The woman in line before me in the small grocery shop at the corner of my street buys a loaf of bread, a few eggs, a bottle of water and a few tomatoes. She plays with the coins in her hand and finds she doesn’t have enough money to pay the bill of less then 5 ytl (that’s about 2.75 euros). The shop-owner, who is old and uses a calculator to add up small amounts of money, takes a long piece of paper out of the till. The woman’s name is already on the list, she has a debt of about 25 ytl which will now become 27. The list of people in debt is a long one. It makes me wonder about the effects of the financial crisis on Turkey. I read articles about inflation going up to more than ten percent, about the car industry in deep trouble, about exports under pressure, about a deal that Prime Minister Erdogan is about to make with the IMF. For people in neighbourhoods like mine, where incomes are low, a financial crisis is a fixture of their daily life. The minimum wages are way too low to cover the cost of living, especially in an expensive city like Istanbul, and due to the international financial crisis, people’s jobs are less secure. But for them the financial crisis didn’t start weeks ago with the mortgage panic in the United States. They are in a continuing financial crisis, a life-long one.

Poisonous film

Atatürk is depicted as a godless dictator, a coward and an arrogant, ambitious egoist who looked down on the people. Who, on top of all that, drank too much and had a weakness for women he couldn’t control. I read these critiques in an email which is being sent around the country at the moment, calling on people not to take their children to the movie Mustafa, which is currently playing in the cinemas. The movie would, according to the email, poison children’s minds. Atatürk should of course remain the untouchable mythical figure that he has been for decades, and should never be seen as a man with all the faults and weaknesses that all human beings have.
I went to see the movie yesterday. I expected a film in which some actor would play Atatürk, but was surprised to see that it was more like a documentary. Old stills and footage, in black and white, and no dialogue, just a voice-over telling the story of the man who won Turkey independence and turned it in to a secular republic. There were segments in full colour, and in those parts, you see a young Mustafa walking in a beautiful landscape with a threatening sky, as an army general giving directions to his men under a blood-red sky with his hand over his eyes and his arm pointing into the distance, or marching over a hill singing a battle song with the sun coming up in, once again, a blood-red sky.

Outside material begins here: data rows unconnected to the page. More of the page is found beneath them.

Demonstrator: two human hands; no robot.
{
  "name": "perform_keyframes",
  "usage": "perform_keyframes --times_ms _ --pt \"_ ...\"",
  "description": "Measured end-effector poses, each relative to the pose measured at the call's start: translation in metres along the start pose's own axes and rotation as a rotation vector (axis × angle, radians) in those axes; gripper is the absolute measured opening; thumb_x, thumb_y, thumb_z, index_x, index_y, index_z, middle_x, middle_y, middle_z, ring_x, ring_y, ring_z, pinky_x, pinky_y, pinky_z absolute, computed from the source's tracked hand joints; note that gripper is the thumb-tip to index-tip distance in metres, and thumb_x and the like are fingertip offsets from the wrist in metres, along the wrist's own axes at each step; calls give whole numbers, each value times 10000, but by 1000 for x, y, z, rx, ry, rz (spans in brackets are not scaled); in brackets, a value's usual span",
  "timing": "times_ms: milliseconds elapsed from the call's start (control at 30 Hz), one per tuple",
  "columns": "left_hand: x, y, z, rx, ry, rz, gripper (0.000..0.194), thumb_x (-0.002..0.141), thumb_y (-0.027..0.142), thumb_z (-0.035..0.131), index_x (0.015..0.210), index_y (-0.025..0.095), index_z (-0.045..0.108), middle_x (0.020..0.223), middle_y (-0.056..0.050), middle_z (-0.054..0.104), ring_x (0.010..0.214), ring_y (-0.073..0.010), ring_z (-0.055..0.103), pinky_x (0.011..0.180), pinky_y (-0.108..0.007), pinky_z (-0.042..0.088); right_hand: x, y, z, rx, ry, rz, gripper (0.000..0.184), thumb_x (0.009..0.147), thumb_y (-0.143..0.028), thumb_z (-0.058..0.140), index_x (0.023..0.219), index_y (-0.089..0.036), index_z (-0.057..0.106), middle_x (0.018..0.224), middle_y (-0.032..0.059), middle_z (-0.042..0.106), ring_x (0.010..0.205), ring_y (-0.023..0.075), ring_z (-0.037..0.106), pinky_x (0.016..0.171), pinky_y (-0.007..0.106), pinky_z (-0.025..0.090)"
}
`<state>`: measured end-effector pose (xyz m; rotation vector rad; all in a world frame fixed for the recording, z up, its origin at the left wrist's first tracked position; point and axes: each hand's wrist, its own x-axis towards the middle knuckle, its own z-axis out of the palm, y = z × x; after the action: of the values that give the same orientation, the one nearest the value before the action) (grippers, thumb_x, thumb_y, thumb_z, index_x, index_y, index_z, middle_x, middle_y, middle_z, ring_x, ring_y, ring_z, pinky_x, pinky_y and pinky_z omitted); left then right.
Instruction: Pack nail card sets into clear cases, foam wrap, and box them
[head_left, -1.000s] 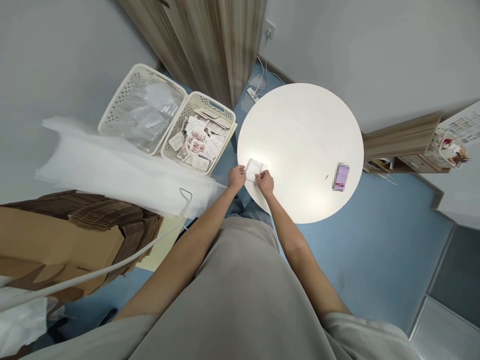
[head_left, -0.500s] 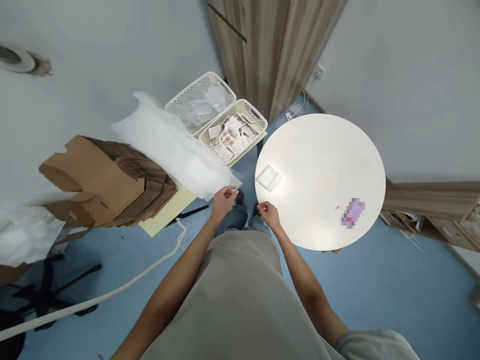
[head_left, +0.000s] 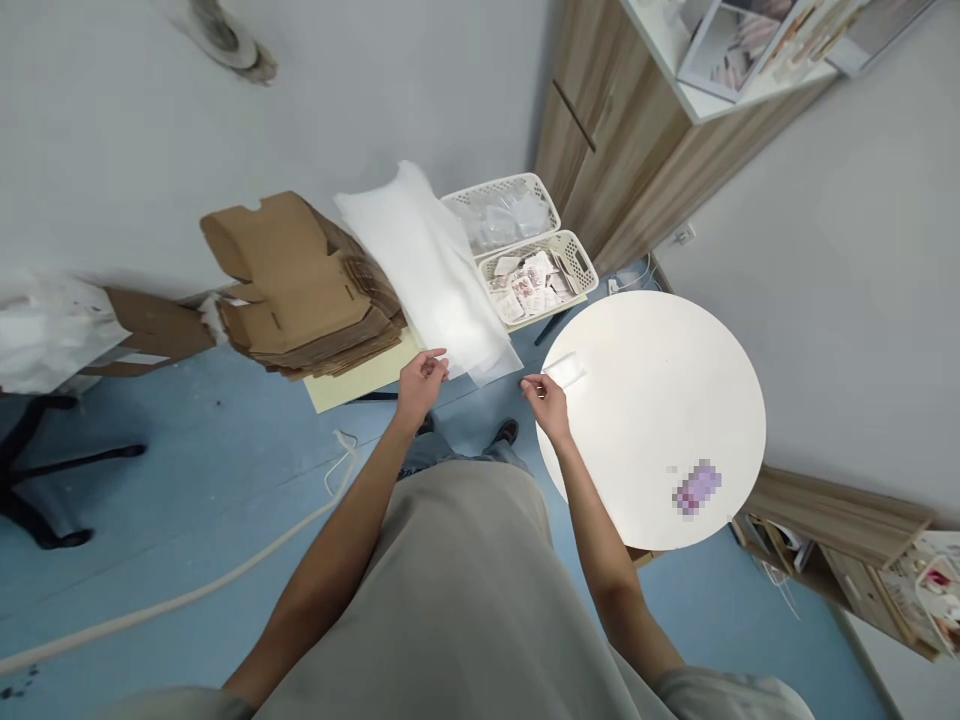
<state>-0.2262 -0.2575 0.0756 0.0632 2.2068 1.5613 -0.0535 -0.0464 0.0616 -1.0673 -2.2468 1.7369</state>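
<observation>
Hovering near the white sheets (head_left: 442,270): left hand (head_left: 418,388), thumb and index slightly apart, sheets at its 1 o'clock, contact unclear. Right hand (head_left: 549,406) over round table (head_left: 660,400), 9 o'clock edge; fingers bunched, can't tell if gripping. Pale packet (head_left: 567,369) on tabletop, right hand's 1 o'clock.

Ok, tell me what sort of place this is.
Probably a packing corner in a workroom or small office: stacked brown cardboard, white sheets beside it, and a basket of small printed packets.
</observation>
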Motion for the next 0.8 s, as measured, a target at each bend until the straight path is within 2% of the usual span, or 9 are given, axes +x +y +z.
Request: perform_keyframes --times_ms 100,200,333,433,600,700,800 --pt "21 1 -36 -42 62 10 398 922 453 652 1219 199 727 944 -63 727 922 -223 758 918 -400 653 6 -26 21 25 15 -47 346 973 -529 643 1120 -226 723 1011 77 807 919 265 799 911 411 637" --pt "40 -1 -80 30 124 69 365 938 364 621 1246 196 720 1114 -107 765 1033 -238 756 993 -425 633 11 -56 53 -13 23 -68 387 999 -546 608 1160 -211 719 1081 98 806 937 264 804 870 402 649" --pt "60 -7 -139 347 214 197 337 961 320 616 1263 215 722 1295 -136 735 1279 -314 674 1186 -491 516 12 -95 111 -29 -11 -115 367 995 -527 632 1156 -212 730 1079 92 809 922 257 806 874 395 645" --pt "76 -16 -172 548 201 233 357 946 357 671 1271 220 727 1325 -160 710 1370 -387 604 1235 -538 446 8 -115 154 -39 -39 -154 324 988 -499 655 1141 -226 738 1070 79 813 916 253 802 902 399 636" --pt "104 -31 -202 650 47 236 342 956 370 660 1248 216 749 1232 -177 737 1281 -411 638 1190 -537 466 0 -133 210 -48 -28 -155 299 993 -480 644 1140 -237 738 1108 78 814 929 248 793 896 390 635" --pt "113 -37 -211 680 -3 288 372 950 438 690 1237 213 763 1236 -187 738 1285 -421 630 1188 -533 459 -3 -141 231 -51 -4 -137 298 996 -478 637 1133 -233 736 1116 78 811 910 237 791 888 380 634" --pt "116 -39 -216 706 -59 350 354 973 474 670 1190 219 785 1231 -189 746 1267 -416 645 1162 -520 472 -3 -149 243 -69 11 -121 307 1002 -491 627 1130 -234 737 1132 76 811 909 227 791 896 372 634"
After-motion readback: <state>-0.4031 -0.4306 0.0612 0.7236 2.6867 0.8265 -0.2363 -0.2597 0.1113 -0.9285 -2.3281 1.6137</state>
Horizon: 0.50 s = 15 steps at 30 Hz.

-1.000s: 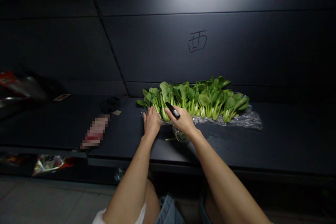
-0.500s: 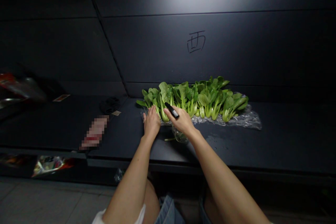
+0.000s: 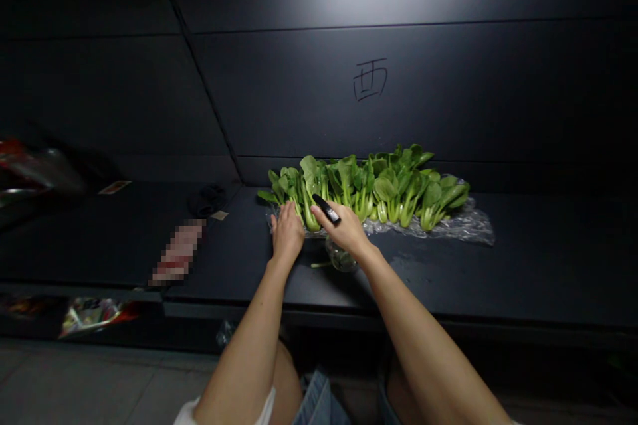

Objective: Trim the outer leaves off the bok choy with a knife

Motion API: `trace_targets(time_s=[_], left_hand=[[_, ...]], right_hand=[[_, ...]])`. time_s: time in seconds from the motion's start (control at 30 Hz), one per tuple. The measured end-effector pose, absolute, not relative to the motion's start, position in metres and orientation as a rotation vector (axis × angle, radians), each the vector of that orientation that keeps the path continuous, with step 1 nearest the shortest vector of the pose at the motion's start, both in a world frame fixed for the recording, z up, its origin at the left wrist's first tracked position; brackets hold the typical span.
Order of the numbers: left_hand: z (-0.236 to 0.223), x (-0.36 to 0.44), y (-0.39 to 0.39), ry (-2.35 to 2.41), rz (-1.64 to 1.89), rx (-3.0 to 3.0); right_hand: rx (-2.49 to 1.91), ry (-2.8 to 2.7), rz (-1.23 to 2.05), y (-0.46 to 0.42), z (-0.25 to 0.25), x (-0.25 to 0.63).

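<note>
Our view has drifted slightly, so the greens sit a touch further left in the frame, while the hands stay almost where they were. Closest to us, the left hand (image 3: 288, 234) is open, its fingers lying over the pale base of the nearest stalks and not clearly gripping them. The right hand (image 3: 346, 232) pinches a black pen-shaped tool (image 3: 326, 208) between thumb and fingers, just above the same stalks. Below the right wrist sits a clear glass vessel (image 3: 341, 257) on the counter (image 3: 473, 279). Just beyond lies the bok choy (image 3: 363, 192) in one long row, with thick, pale green stalks toward us and glossy, rounded dark leaves fanning away, some overlapping. Crumpled clear plastic film (image 3: 463, 226) lies under the row. To the left on the counter are a pixelated pink package (image 3: 178, 251) and a dark round object (image 3: 207, 200). Behind everything rises a dark wall panel (image 3: 498, 80), with the character 西 (image 3: 369, 80) written on it.
</note>
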<state>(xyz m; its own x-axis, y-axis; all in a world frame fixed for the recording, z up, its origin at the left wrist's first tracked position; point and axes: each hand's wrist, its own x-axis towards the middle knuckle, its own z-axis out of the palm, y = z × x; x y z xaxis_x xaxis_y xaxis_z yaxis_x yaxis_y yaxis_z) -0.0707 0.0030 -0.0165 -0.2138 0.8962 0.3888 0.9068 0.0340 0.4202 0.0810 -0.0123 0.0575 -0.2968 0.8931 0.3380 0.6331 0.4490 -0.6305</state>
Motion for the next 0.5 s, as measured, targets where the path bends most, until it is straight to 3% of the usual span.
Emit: trace_targets(time_s=[0.5], left_hand=[[-0.0113,-0.0667,-0.0009,-2.26,-0.889,-1.962]], right_hand=[[-1.236,-1.958,0.571,-0.0103,0.0579,0.0866]])
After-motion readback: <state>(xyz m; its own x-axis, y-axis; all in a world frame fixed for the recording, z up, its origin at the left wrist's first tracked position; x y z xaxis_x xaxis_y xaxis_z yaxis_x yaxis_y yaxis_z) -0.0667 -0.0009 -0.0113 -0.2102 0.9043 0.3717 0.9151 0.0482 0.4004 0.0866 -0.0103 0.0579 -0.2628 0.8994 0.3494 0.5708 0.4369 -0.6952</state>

I didn’t see any hint of cowardice, except when it was mentioned that Atatürk didn’t like sleeping in the dark. Arrogant, ambitious and looking down on the people? Well, he did say that revolution should come instantly and should not be concerned with the needs of ignorant people. And for a man who wants to bring revolution to a country, that is of course not such a strange idea. A dictator? The film shows that Atatürk banned the opposition, and that many of his fellow commander friends were arrested because of an assassination attempt. Nothing new in that, revolution doesn’t come without victims. Another big criticism was of Atatürk being a heavy drinker with a weakness for women. The film shows the latter when he first came to Istanbul even before he was twenty: would it not be more unusual for a young man not to have a weakness for women? And the drinking? Atatürk died of cirrhosis of the liver, and that is, as we all know, not caused by drinking too much milk.
Still, I agree that it’s not such a good idea to take children to see the movie. Not because of these far fetched criticisms, but because, while it’s definitely an interesting film for adults, for children it would probably be totally boring.